Referring to U.S. Pat. No. 4,736,132, Piezoelectric Mirror and Grating, issued 5 Apr., 1988, described are optical positioning devices comprising piezoelectric body segments with surface portions that rotate by mechanical shear in response to an applied electric potential. Piezoelectric segments of this device shear uniformly because piezoelectric segments are uniformly polarized. Whole body rotation requires support of shear body segments by an extension of an electrode, usually the central electrode. Such support is appropriate for the relatively small forces imposed by the self-weight of each piezoelectric segment and of the optical element portion attached thereto, but is not appropriate for the relatively large forces pertinent to industrial actuators and motors.
Referring to U.S. Pat. No. 4,928,030, Piezoelectric Actuator, issued 22 May, 1990, and U.S. Pat. No. 5,043,621 issued 27 Aug., 1991, described are shear piezoelectric devices that forcefully actuate in a direction parallel to the direction in which one shear face translates relative to an opposite shear face. Surface portions of piezoelectric shear body segments that rotate in the act of shearing are not used other than to provide the mechanical compliance needed for shear deformation. The shear modulus of most ferroelectric ceramic piezoelectric materials is lower than all other moduli.

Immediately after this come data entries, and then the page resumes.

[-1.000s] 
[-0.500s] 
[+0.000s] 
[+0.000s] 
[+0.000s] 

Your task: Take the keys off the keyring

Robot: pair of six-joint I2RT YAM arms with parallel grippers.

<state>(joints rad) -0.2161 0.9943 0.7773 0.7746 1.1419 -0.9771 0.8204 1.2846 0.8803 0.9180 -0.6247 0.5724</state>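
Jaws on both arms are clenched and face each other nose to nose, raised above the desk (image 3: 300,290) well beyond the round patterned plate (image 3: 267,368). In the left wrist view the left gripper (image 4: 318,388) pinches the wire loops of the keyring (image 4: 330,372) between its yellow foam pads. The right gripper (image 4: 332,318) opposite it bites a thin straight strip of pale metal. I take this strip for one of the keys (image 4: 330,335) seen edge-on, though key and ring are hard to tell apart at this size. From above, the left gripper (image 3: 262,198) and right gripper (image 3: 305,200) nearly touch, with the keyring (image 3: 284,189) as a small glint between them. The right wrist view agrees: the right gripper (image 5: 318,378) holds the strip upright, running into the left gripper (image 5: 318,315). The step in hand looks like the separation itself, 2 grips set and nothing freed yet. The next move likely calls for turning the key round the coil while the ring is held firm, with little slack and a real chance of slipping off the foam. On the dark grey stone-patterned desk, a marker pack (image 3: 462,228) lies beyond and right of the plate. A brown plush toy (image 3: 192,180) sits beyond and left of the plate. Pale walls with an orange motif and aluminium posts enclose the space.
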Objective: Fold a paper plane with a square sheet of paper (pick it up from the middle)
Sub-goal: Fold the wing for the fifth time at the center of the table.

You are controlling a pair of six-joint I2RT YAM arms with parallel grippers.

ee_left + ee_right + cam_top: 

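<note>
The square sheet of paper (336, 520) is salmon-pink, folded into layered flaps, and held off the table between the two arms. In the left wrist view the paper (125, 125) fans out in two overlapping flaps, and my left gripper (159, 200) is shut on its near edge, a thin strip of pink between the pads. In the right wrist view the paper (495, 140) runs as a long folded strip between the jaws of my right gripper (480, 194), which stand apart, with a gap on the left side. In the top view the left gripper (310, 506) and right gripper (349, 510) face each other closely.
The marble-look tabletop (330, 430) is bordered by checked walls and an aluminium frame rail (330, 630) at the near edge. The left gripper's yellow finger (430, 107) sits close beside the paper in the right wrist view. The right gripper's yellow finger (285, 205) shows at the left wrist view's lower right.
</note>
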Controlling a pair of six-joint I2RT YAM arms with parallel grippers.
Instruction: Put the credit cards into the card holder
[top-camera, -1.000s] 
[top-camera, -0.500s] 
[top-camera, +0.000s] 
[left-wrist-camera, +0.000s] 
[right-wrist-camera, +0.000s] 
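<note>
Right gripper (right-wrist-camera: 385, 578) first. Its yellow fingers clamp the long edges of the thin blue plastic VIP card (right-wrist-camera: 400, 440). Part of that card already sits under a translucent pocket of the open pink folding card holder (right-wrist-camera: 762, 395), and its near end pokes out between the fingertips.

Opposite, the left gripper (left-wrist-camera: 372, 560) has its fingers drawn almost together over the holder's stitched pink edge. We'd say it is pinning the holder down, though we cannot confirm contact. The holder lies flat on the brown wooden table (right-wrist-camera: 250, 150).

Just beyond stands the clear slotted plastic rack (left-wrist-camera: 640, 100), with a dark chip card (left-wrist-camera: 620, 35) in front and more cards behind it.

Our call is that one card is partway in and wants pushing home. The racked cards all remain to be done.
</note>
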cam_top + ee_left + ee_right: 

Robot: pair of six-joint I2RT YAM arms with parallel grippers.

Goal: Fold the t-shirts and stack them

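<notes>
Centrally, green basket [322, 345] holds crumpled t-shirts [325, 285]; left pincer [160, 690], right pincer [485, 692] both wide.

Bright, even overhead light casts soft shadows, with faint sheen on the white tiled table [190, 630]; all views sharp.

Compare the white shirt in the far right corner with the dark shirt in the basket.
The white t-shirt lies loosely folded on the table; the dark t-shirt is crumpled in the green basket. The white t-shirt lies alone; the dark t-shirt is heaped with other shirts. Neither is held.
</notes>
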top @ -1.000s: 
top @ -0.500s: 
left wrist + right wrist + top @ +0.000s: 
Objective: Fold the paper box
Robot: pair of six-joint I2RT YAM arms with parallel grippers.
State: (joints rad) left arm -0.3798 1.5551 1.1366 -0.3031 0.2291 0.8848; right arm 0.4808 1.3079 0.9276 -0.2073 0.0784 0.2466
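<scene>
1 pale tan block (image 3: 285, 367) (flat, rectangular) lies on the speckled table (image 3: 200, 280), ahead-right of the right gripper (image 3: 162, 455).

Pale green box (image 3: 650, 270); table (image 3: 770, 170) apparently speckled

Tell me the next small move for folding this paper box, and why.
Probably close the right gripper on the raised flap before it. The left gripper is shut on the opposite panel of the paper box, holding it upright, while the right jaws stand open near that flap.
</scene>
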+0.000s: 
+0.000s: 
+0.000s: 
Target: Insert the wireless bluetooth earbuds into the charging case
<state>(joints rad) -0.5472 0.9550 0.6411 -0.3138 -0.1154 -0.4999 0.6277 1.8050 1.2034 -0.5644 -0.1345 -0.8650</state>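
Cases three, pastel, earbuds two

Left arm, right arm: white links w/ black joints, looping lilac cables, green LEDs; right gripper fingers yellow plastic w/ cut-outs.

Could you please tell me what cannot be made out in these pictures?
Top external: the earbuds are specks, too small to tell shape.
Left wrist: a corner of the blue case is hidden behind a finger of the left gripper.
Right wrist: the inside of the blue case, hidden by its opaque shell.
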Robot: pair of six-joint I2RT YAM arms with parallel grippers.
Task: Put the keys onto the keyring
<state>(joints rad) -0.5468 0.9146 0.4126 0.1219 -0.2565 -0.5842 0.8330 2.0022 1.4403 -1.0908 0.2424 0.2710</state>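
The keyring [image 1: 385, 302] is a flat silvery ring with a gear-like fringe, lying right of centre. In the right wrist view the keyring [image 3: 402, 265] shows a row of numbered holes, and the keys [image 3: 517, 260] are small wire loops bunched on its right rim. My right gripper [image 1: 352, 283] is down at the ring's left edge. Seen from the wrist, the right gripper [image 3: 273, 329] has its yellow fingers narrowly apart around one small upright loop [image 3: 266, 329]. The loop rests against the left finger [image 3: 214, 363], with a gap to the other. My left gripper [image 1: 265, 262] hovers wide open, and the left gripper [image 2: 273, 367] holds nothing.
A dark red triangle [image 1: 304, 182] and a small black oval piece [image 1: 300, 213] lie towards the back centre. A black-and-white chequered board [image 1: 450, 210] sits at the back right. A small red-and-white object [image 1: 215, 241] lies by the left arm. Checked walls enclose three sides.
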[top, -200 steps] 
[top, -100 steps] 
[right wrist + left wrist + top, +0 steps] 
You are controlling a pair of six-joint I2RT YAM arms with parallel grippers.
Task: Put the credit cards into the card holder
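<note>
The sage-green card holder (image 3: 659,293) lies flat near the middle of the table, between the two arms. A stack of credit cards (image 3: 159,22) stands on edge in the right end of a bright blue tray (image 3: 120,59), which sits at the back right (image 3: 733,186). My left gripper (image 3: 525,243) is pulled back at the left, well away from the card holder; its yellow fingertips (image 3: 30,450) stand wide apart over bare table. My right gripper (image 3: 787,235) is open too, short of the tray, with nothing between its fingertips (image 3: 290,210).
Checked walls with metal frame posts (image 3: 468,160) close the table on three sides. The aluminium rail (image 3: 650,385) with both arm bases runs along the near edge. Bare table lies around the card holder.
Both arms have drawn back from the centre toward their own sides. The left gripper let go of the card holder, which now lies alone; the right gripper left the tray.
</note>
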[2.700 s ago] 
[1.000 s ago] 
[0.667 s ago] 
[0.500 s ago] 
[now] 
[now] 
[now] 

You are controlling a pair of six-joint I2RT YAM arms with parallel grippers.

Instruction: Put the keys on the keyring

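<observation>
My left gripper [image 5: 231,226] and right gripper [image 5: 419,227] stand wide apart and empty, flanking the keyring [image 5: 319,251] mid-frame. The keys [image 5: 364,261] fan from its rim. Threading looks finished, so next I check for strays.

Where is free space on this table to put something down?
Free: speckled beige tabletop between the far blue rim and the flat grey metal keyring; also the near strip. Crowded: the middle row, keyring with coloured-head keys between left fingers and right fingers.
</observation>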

Referring to Applicant's pending patent Biaxial Transducer, Ser. No. 07/726,441 filed 2 Jul., 1991, described are methods of providing relative strain with negligible stress in the plane between bonded or integrally manufactured bodies, for example, the junction between a shear piezoelectric member and a thickness-mode piezoelectric member. The disclosure teaches methods of varying the piezoelectric shear responsivity radially from an axis and linearly with distance from the axis. Also taught are methods of achieving radially varying responsivity within a piezoelectric shear segment using heat gradients, radiation gradients, material properties gradients, and electrodes having nonhomogeneous electrical properties.
Referring to Applicant's pending Ser. No. 07/708,643, Twisting Actuator (Twister), filed May 31, 1991, described therein are means of providing rotation of a broad surface of an electrodeformable body about an axis parallel to the broad surface by the use, among others, of a radial gradient of responsivity, that is clearly distinct from the linear responsivity gradient of the present invention. Also taught in Applicant's pending 07/803,804 filed Dec. 9, 1991, a Division of 07/708,643, is the use of position sensors to measure a composite of coacting angular and linear accelerations acting on the broad surface, this measurement being clearly distinguished from the measurement of angular acceleration alone by the present invention.
Referring to Applicant's pending patent DC Traveling Wave Motor, Ser. No. 07/492,152 filed Mar. 13, 1990, will issue Feb. 11, 1992 as U.S. Pat. No. 5,087,852, described is a direct current traveling wave motor using face shear waves of a piezoelectric lining of the stator. Waves are generated by the enhancement of electric field intensity due to the presence of rollers in rolling contact with the piezoelectric lining. The slope of a shear wave is highest in the region of the highest field intensity. Rollers therefore roll "downhill" on the locally sheared lining faces, and by traction through radial compression affect shaft rotation. Large traveling waves require thick piezoelectric material, and concomitant high activation potentials. Novelties of the present invention will be shown to concentrate lower potentials by means of electrodes, thereby achieving relatively high electric field intensities which elicit correspondingly larger mechanical wave amplitudes.